Les États-Unis ont samedi soir jugé «inacceptable» la situation sur le site de l'écrasement de l'avion malaisien dans une zone sous contrôle rebelle dans l'est de l'Ukraine, renouvelant leur appel à la préservation des preuves et à l'accès des enquêteurs internationaux.

Quarante-huit heures après la chute de l'avion assurant le vol Amsterdam-Kuala Lumpur très probablement abattu par un missile avec 298 personnes, dont 192 Néerlandais à bord, les rebelles empêchent l'accès au site aux responsables ukrainiens et aux inspecteurs internationaux.

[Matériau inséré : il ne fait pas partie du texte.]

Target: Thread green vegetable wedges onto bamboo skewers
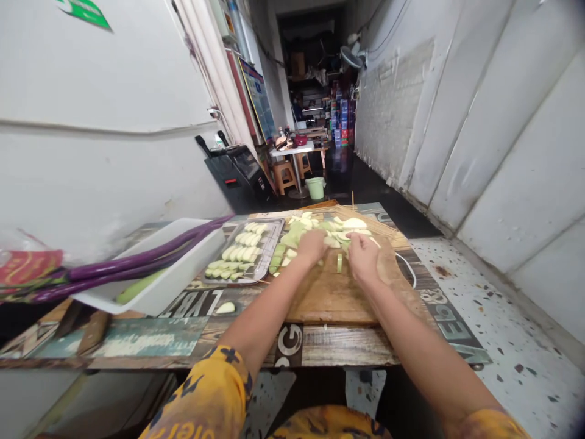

«Le site n'est pas sécurisé et il y a de nombreux témoignages concernant des corps qui ont été déplacés, des morceaux de l'avion qui ont été emportés, s'accompagnant d'une potentielle falsification des preuves», a déclaré la porte-parole du département d'État américain Jen Psaki.

Le secrétaire d'État John Kerry a fait part samedi à son homologue russe Sergueï Lavrov de la «profonde préoccupation» de Washington et appelé Moscou à prendre des mesures immédiates pour «réduire les tensions en Ukraine» et faire en sorte que les séparatistes prorusses déposent les armes.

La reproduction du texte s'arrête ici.